Late-stage technology startups hoping to go public while reporting a loss are likely to face even tougher IPO valuations, the person said.

“Instacart has properties that have been hated over the last two years: grocery, delivery, logistics or operations – all of these companies used to be darlings and were very much avoided,” said the head of a large sovereign wealth fund that has invested in many of them. Stage for tech start-ups in the USA. “It is the first of these companies ever. It will be very important.”

Instacart is among a number of startups that sought rapid growth through venture capital during the boom years through late 2021, achieving multibillion-dollar valuations in the process.

Since then, startups have been forced to slash costs, curb their growth trajectory and endure far lower valuations as the economic downturn has battered public tech stocks and caused venture capital sources to dry up. Last week it was announced that Getir, a Turkey-based food delivery startup, cut its valuation to $2.5 billion from $11.8 billion early last year as it raised $500 million -dollars in new capital.

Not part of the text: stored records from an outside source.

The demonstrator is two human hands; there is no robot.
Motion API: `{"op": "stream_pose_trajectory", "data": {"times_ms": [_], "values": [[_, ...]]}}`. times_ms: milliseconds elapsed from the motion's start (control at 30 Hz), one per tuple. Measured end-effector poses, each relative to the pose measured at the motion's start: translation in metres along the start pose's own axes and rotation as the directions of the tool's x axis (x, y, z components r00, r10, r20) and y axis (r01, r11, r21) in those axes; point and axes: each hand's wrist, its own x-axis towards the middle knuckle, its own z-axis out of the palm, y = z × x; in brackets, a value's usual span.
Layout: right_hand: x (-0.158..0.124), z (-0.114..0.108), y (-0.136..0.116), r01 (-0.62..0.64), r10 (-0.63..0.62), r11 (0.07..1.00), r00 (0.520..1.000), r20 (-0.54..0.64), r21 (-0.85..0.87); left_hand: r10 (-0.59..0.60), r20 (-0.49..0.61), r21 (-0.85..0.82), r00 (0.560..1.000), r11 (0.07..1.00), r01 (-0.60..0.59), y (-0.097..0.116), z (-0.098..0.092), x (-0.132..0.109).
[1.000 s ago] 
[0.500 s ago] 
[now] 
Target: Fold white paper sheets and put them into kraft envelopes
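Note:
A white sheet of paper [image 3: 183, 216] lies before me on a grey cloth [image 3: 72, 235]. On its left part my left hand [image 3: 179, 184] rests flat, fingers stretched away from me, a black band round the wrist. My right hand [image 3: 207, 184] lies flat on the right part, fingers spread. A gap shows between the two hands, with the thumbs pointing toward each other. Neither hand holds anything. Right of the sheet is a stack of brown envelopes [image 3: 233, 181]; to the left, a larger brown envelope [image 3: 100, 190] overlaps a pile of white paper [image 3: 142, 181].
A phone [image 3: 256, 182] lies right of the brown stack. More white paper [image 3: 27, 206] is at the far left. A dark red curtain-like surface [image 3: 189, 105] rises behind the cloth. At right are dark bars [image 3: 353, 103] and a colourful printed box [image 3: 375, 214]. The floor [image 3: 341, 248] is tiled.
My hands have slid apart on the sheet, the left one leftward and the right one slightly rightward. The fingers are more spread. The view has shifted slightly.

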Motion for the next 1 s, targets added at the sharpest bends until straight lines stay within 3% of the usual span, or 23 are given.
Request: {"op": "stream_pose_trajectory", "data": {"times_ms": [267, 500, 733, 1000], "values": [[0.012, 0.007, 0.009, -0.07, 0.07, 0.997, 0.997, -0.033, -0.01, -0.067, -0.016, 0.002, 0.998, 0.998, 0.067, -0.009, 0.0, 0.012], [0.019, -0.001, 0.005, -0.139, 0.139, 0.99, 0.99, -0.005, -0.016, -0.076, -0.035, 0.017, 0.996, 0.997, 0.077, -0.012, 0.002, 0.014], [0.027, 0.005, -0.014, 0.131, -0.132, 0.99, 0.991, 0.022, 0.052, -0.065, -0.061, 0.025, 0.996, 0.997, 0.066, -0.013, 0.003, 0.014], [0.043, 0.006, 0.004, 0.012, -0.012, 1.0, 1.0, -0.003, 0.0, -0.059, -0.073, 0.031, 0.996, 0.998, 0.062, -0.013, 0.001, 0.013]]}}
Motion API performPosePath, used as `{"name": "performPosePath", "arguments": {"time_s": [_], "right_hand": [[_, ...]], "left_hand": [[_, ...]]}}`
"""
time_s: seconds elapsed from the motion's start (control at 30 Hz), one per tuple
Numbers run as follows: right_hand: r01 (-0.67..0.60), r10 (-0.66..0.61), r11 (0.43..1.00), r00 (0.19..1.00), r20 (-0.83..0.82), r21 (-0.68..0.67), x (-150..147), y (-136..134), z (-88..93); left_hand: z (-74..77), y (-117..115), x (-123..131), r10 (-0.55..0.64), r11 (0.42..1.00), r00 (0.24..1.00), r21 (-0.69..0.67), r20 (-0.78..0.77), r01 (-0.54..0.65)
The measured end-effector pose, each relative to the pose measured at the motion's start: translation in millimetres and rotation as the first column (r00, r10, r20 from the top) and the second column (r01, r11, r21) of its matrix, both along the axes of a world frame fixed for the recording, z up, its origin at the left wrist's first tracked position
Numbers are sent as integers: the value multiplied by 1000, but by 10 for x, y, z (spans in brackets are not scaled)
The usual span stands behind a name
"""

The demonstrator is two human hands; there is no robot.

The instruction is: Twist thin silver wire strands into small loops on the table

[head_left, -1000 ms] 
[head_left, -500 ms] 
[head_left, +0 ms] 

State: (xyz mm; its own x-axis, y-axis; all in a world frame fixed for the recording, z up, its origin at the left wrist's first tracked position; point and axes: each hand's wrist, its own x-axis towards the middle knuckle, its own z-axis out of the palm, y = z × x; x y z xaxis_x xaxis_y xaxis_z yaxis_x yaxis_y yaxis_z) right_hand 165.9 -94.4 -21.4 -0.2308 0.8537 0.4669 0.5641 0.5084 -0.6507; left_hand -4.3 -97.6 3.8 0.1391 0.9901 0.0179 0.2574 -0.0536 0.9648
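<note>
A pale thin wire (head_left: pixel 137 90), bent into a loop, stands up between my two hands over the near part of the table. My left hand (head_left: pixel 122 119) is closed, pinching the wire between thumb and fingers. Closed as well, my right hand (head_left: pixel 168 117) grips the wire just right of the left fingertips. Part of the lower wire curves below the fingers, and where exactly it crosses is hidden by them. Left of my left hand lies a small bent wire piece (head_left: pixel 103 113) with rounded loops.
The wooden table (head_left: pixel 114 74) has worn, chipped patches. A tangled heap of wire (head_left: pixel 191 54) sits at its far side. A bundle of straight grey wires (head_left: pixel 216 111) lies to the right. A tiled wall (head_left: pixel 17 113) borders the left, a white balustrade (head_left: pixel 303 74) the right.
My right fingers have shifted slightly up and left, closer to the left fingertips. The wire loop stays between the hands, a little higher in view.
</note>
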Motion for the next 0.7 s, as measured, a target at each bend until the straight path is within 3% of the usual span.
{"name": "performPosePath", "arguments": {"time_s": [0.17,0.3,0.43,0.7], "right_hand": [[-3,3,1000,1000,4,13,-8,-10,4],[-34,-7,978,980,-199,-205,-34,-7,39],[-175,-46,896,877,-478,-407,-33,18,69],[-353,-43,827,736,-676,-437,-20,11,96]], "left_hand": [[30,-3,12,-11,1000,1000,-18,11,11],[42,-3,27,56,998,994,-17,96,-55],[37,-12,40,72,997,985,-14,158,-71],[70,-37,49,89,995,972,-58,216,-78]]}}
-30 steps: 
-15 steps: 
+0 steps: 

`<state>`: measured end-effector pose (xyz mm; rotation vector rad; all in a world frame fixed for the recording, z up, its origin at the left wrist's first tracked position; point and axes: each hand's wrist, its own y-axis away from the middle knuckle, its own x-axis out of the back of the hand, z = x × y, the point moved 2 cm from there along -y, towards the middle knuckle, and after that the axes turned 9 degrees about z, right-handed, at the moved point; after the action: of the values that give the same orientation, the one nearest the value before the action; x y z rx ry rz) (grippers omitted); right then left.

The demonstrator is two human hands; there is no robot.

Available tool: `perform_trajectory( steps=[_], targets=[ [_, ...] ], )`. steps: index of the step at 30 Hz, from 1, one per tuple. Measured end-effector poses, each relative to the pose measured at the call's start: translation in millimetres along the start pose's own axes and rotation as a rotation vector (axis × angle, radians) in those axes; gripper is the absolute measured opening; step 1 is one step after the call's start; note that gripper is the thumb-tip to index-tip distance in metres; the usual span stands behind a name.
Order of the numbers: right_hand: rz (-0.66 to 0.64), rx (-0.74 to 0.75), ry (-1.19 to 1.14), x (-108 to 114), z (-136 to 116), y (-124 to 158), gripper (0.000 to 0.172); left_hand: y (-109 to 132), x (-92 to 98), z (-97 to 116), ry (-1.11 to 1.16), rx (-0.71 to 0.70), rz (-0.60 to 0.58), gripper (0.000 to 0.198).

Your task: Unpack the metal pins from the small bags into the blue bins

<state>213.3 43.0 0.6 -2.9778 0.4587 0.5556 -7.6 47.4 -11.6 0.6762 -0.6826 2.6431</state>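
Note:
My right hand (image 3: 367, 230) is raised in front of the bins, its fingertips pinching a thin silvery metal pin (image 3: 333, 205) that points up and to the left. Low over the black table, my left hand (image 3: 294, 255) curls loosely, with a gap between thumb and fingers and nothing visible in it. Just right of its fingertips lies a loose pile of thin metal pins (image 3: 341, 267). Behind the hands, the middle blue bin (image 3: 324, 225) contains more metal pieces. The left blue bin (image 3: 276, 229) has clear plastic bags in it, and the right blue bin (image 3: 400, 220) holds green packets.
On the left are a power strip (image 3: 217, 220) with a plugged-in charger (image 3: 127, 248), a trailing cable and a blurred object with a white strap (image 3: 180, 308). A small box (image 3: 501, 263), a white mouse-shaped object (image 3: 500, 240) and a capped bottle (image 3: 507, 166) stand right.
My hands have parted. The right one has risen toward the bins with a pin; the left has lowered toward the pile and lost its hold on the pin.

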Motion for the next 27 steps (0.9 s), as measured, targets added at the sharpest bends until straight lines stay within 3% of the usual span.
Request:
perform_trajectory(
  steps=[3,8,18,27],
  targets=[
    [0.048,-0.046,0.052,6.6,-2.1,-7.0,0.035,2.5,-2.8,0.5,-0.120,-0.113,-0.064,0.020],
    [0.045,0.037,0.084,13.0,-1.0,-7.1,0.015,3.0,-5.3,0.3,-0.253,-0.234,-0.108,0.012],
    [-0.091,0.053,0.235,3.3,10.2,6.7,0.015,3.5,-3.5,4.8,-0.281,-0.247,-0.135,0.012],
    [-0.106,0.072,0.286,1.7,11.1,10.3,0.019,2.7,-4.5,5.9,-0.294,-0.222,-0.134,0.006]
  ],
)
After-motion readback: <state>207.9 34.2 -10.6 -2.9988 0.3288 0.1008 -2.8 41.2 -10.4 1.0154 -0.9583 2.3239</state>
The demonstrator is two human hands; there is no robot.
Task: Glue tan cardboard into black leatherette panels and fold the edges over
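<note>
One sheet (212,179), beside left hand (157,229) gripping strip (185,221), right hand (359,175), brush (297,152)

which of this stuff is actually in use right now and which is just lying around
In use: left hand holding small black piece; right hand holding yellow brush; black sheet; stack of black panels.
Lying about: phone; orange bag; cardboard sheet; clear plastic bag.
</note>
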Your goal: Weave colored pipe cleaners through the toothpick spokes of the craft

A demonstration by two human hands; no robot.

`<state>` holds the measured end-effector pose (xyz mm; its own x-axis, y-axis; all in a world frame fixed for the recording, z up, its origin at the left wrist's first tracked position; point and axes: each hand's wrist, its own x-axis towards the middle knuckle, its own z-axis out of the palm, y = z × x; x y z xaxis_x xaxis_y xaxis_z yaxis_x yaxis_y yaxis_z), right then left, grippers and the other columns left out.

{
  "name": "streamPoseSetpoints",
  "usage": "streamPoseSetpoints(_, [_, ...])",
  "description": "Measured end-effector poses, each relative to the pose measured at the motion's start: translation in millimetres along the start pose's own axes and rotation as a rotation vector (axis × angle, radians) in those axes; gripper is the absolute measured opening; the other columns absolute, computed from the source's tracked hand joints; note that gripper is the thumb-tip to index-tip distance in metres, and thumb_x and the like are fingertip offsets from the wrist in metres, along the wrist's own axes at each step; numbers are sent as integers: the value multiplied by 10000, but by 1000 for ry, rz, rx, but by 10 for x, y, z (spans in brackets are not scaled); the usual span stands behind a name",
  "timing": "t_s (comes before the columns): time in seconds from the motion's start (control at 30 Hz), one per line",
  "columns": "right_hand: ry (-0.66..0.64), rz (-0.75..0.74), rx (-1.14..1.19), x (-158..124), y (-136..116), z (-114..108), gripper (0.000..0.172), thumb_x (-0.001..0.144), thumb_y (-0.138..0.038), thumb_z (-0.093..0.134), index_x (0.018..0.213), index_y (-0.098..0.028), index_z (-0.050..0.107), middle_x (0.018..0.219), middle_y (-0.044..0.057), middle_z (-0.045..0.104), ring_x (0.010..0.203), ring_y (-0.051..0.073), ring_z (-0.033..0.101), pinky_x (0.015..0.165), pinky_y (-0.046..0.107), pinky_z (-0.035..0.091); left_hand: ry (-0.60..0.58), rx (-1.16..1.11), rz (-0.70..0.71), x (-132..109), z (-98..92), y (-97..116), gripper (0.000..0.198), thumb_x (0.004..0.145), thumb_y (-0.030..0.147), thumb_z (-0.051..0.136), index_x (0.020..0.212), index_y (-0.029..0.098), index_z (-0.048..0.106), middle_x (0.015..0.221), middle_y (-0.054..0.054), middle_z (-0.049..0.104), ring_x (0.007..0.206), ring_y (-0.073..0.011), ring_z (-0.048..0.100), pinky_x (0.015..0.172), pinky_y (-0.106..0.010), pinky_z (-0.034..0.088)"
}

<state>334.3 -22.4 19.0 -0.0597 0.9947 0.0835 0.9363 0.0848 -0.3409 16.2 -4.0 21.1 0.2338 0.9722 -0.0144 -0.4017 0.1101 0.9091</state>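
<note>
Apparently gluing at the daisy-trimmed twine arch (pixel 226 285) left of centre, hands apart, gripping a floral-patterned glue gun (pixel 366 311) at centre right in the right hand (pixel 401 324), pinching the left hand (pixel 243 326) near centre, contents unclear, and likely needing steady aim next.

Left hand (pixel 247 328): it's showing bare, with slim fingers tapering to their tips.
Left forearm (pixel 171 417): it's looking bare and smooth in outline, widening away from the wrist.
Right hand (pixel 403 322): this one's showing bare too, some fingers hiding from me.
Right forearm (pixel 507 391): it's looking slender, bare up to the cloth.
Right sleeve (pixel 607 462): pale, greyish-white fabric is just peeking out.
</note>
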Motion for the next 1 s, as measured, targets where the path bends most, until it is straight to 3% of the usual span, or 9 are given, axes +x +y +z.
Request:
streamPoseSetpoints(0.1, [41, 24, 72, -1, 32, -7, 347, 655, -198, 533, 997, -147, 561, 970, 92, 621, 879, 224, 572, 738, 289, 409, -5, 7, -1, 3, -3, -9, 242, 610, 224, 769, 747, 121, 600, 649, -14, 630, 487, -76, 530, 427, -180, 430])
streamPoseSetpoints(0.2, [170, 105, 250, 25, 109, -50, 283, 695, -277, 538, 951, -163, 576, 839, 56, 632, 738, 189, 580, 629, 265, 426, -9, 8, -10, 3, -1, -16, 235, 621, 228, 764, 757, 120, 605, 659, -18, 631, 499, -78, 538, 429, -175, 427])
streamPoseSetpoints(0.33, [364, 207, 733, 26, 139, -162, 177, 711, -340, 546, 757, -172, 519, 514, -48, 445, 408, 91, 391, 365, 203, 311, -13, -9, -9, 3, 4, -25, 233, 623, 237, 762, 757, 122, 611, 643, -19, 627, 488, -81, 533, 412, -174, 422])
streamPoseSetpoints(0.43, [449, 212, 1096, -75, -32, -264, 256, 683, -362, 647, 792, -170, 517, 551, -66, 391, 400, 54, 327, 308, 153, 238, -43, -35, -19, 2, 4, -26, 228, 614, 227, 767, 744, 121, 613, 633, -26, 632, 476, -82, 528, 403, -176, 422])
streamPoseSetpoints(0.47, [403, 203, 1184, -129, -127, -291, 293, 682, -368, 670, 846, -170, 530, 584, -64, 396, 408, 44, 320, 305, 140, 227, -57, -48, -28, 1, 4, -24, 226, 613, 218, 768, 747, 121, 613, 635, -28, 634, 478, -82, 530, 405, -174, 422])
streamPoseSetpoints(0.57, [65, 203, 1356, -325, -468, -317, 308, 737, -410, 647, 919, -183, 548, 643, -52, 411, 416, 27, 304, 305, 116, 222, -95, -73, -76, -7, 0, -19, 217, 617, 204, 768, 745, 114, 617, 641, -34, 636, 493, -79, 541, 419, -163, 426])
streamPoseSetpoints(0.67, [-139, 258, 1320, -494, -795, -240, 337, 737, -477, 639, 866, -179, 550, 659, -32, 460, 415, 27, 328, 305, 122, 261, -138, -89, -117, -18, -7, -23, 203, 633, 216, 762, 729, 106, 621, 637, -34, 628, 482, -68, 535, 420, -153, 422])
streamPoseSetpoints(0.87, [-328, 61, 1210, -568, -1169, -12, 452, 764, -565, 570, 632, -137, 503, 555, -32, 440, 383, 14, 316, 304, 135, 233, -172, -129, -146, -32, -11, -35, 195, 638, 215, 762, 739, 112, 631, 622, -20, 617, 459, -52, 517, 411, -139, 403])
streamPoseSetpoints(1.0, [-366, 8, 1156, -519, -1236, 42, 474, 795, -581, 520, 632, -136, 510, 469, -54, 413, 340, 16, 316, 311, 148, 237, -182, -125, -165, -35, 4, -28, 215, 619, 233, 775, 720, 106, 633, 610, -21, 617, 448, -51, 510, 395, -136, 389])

Instacart gift cards issued

In this more difficult environment, many start-ups refuse to raise fresh equity in order to avoid the associated reduction in valuation. If Instacart can successfully list at a valuation lower than its private peak, it will set an important precedent for other IPO candidates.

Instacart and the $9.5 billion marketing automation company Klaviyo, which filed for an initial public offering last month, are the first of these private tech companies to test public appetite.

A handful of other companies, including software company Databricks and identity verification startup Socure, are among the startups that could go public after a successful Instacart IPO, according to investors in those companies.

Instacart’s IPO bankers, led by Goldman Sachs and JPMorgan, will begin marketing the company to investors this week. The company plans to list on the Nasdaq under the ticker symbol CART.